Directions: From the line holding "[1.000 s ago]" through the line holding "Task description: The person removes" below, write out every line exactly; include both of those lines and drop the pictures.

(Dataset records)

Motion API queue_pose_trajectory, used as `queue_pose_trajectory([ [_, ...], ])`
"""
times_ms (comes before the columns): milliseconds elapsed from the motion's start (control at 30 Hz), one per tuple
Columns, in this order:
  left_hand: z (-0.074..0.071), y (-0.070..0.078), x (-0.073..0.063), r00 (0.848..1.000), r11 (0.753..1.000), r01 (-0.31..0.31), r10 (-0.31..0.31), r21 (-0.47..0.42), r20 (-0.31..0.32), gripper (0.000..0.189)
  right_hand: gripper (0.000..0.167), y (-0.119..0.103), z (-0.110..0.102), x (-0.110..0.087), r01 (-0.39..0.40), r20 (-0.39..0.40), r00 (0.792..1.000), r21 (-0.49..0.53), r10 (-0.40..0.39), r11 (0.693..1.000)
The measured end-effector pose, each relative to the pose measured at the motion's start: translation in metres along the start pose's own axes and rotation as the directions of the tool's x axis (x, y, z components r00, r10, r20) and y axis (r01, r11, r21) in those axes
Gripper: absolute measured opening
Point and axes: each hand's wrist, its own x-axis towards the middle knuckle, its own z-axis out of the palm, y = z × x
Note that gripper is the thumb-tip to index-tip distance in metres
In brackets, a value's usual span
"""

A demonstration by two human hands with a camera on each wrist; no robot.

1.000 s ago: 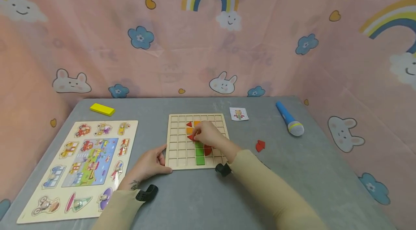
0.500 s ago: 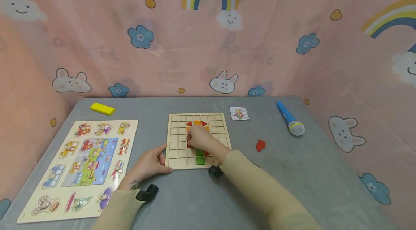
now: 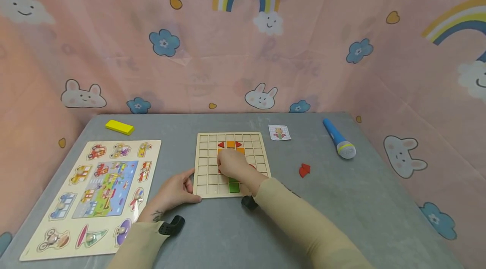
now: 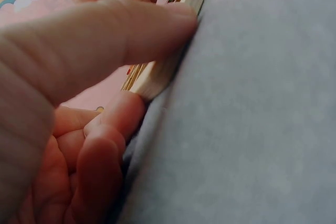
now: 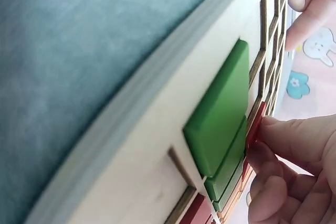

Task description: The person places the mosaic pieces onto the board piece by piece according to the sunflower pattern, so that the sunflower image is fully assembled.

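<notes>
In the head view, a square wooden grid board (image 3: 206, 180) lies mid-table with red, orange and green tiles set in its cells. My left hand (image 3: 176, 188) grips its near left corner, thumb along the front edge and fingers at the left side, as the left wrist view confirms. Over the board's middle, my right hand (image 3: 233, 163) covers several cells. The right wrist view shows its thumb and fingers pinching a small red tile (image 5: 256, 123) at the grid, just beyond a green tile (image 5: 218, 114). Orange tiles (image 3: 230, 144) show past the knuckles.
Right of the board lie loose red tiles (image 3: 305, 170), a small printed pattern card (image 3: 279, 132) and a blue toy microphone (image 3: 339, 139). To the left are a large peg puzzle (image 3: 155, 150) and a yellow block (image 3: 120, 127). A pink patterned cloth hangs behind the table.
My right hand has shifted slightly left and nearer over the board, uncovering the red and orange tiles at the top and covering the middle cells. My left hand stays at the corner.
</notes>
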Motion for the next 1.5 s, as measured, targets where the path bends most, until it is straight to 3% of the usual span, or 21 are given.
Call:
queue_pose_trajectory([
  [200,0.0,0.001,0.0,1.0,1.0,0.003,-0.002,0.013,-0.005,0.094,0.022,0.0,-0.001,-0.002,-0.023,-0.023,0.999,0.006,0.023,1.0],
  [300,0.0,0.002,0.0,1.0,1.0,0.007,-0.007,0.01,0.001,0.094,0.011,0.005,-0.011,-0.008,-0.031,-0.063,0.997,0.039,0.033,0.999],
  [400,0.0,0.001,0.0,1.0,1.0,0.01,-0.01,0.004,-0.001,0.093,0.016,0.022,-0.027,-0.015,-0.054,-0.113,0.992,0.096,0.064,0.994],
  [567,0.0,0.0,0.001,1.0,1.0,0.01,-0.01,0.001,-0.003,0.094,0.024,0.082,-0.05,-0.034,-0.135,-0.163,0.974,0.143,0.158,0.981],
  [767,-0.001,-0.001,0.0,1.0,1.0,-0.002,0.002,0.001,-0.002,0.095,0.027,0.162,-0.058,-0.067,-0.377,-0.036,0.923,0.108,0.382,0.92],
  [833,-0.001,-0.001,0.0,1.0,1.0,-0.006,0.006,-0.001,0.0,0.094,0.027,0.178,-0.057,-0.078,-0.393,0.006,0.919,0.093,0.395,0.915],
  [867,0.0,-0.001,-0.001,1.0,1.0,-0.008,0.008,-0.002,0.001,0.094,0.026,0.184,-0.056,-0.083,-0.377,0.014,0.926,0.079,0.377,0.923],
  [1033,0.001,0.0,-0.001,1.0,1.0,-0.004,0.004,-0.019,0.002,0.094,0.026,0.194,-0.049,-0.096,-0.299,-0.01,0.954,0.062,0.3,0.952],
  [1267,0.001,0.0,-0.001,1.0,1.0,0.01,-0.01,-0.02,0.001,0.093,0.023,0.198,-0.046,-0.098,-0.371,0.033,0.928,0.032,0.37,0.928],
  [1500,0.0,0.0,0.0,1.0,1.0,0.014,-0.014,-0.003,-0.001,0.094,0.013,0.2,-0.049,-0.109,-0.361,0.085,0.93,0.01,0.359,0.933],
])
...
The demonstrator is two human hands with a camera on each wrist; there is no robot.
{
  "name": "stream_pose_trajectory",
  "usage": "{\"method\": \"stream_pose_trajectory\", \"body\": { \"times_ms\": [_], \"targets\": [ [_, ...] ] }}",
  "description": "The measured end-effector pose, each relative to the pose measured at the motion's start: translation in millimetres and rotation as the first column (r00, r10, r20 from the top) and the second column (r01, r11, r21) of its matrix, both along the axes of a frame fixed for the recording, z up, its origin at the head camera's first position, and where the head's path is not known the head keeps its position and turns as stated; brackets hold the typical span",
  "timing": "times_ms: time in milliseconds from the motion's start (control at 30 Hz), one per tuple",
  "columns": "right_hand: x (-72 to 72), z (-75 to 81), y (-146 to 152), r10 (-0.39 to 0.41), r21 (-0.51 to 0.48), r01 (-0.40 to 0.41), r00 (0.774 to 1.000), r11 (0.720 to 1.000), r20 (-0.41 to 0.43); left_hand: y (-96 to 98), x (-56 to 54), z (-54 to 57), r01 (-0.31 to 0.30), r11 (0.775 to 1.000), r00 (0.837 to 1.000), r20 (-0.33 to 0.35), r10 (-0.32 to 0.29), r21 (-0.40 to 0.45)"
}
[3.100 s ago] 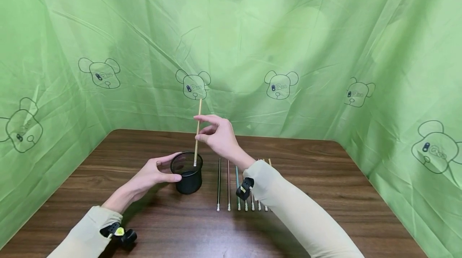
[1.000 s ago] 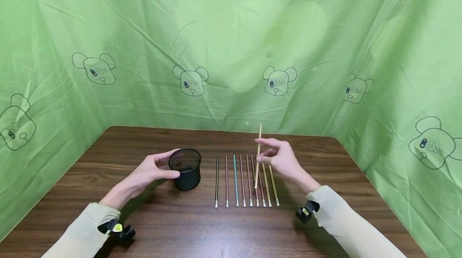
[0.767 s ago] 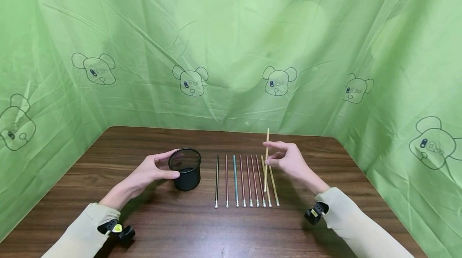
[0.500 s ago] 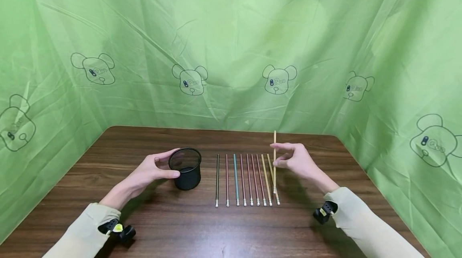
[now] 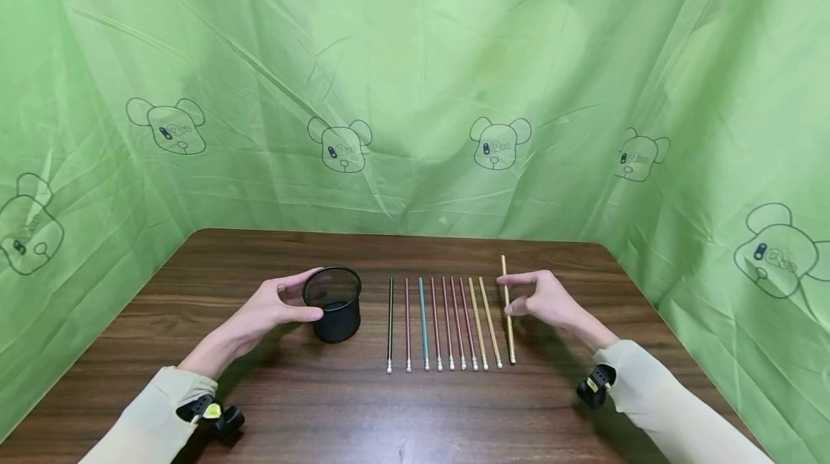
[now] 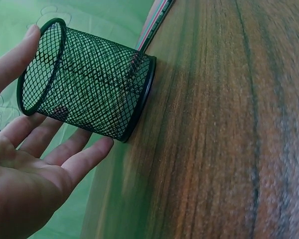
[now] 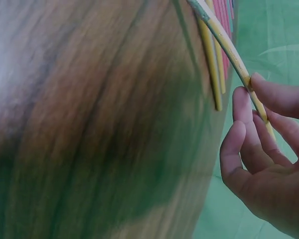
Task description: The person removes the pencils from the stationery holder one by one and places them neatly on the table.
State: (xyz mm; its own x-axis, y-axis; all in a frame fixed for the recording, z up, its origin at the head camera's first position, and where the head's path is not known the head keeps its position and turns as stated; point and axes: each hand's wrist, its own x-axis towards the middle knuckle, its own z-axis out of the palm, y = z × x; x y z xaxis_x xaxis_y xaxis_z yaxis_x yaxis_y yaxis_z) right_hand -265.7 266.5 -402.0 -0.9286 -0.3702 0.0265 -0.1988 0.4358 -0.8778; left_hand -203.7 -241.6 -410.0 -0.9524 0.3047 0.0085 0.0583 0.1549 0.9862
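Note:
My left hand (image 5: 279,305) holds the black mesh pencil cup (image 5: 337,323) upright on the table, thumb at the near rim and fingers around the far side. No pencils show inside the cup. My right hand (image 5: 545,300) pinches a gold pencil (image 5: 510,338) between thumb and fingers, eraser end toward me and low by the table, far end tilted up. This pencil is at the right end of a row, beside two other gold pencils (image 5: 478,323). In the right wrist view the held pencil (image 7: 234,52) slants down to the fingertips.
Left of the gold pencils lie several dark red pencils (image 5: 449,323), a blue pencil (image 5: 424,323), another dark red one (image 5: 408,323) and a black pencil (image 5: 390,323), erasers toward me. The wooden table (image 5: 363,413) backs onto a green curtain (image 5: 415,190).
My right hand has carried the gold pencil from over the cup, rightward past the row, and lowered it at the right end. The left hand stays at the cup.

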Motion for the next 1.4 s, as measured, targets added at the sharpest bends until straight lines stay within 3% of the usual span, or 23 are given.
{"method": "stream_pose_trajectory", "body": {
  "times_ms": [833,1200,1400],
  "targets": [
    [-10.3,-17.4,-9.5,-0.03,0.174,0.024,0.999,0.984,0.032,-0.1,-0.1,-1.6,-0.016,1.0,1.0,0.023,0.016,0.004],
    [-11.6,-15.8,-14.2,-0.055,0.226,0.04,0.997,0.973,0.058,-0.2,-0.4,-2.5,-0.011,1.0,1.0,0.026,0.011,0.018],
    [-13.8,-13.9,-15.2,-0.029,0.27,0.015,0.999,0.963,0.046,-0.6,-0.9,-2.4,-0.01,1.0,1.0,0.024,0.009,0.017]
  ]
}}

Answer for this exercise:
[1.000 s ago] 
[0.767 s ago] 
[0.500 s ago] 
[now] 
[now] 
[now] 
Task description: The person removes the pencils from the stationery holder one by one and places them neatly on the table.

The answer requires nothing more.